Vous voilà, mademoiselle, suffisamment garantie contre tous les événements fâcheux de la vie. Vous êtes en jouissance d’un revenu honnête dont rien ne peut vous priver. Je sais très-bien quelle est la vie que le bonheur et la raison devraient vous dicter, mais je doute qu’il soit dans vos vues et votre caractère de vous y soumettre. Plus de spectacles, plus de théâtre, plus de dissipations, plus de folies. Un petit appartement en bon air et en quelque recoin tranquille de la ville, un régime sobre et sain, quelques amis d’un commerce sûr, un peu de lecture, un peu de musique, beaucoup d’exercice et de promenade ; voilà ce que vous voudriez avoir fait lorsqu’il n’en sera plus temps. Mais laissons cela ; nous sommes tous sous la main du destin qui nous promène à son gré, qui vous a déjà bien ballottée, et qui n’a pas l’air de vous accorder sitôt le repos. Vous êtes malheureusement un être énergique, turbulent, et l’on ne sait jamais où est la sépulture de ces êtres-là. Qui vous eût dit, à l’âge de quatorze ans, tous les biens et tous les maux que vous avez éprouvés jusqu’à présent, vous n’en auriez rien cru. Le reste de votre horoscope, si on pouvait vous l’annoncer, vous semblerait tout aussi incroyable, et cela vous est commun avec beaucoup d’autres. Une petite fille allait régulièrement à la messe en cornette plate, en mince et légère siamoise ; elle était jolie comme un ange, elle joignait au pied des autels les deux plus belles menottes du monde. Cependant un homme puissant la lorgnait, en devenait fou, en faisait sa femme ; la voilà riche, la voilà honorée ; la voilà entourée de tout ce qu’il y a de grand à la ville, à la cour, dans les sciences, dans les lettres, dans les arts ; un roi la reçoit chez lui et l’appelle maman[1]. Une autre, en petit juste, en cotillon court, faisait frire des poissons dans une auberge ; de jeunes libertins relevaient son cotillon court par derrière, et la caressaient très-librement. Elle sort de là ; elle circule dans la société, et subit toutes sortes de métamorphoses jusqu’à ce qu’elle arrive à la cour d’un souverain. Alors toute une capitale retentit de son nom ; toute une cour se divise pour et contre elle ; elle menace les ministres d’une chute prochaine, elle met presque l’Europe en mouvement[2]. Et qui sait tous les autres ridicules passe-temps du sort ? Il fait tout ce qu’il lui plaît. C’est bien dommage qu’il lui plaise si rarement de faire des heureux.

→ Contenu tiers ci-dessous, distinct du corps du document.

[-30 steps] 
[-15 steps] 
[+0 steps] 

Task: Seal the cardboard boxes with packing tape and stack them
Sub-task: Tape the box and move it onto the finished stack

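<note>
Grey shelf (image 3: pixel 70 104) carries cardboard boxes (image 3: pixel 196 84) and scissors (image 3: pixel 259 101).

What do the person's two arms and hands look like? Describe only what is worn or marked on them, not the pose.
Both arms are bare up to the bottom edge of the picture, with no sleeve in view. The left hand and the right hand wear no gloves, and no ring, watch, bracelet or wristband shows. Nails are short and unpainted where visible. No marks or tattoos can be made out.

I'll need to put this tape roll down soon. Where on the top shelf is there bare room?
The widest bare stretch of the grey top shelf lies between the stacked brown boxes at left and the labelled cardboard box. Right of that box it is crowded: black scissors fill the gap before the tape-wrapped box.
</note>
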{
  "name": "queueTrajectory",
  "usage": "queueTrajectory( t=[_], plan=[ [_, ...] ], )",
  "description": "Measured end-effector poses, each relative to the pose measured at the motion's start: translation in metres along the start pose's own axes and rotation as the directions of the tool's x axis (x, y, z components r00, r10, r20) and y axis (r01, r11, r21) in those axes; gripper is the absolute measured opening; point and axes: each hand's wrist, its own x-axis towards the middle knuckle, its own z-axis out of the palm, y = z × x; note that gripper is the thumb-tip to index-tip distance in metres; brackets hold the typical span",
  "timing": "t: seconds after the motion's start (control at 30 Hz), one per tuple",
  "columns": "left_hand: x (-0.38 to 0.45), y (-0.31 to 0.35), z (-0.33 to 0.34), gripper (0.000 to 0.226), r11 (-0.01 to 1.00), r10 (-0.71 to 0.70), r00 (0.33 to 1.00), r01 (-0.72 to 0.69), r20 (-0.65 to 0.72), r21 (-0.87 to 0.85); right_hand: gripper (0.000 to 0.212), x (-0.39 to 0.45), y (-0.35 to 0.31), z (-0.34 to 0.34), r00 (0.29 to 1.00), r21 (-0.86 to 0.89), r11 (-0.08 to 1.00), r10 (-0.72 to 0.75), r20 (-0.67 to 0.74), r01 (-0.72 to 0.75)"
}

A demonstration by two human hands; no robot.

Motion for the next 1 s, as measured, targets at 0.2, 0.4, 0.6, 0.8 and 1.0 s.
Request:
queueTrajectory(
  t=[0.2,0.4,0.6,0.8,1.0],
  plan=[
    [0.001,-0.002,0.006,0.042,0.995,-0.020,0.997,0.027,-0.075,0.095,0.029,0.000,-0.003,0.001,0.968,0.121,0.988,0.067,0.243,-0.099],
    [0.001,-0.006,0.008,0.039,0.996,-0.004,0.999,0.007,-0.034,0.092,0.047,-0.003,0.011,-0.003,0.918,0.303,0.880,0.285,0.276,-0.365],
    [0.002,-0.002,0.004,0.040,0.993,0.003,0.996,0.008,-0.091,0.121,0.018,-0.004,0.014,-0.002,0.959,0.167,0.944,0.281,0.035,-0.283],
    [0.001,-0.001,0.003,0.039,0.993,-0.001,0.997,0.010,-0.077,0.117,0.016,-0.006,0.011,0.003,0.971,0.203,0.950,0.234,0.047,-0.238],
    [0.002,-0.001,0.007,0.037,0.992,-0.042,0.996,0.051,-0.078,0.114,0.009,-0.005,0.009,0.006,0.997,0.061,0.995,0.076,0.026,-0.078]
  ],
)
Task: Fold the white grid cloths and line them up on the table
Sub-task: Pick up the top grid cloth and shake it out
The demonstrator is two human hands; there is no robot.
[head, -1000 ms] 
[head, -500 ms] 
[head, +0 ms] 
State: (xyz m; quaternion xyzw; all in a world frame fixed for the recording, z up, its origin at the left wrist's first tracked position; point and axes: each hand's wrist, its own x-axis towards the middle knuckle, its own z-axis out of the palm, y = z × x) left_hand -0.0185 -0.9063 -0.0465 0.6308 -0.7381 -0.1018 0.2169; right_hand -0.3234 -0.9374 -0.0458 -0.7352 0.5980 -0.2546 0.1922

Si vous êtes sage, vous laisserez au sort le moins de lisières que vous pourrez, vous songerez de bonne heure à vivre comme vous voudriez avoir vécu. À quoi servent toutes les leçons sévères que vous avez reçues, si vous n’en profitez pas ? Vous êtes si peu maîtresse de vous-même ! Entre toutes les marionnettes de la Providence, vous êtes une de celles dont elle secoue le fil d’archal qui l’accroche d’une manière si bizarre que je ne vous croirai jamais qu’où vous êtes, et vous n’êtes pas à Paris, et vous n’y serez peut-être pas sitôt.

Il est bien honnête à vous de me proposer de me faire graver, presque aussi honnête qu’il serait vain à moi de l’accepter ; mais c’est une affaire faite. Un artiste[3], que j’avais obligé et qui m’estimait, me dessina, me fit graver et graver supérieurement, et m’envoya la planche avec une cinquantaine d’épreuves. Ainsi l’on vous a coupé l’herbe sous les pieds.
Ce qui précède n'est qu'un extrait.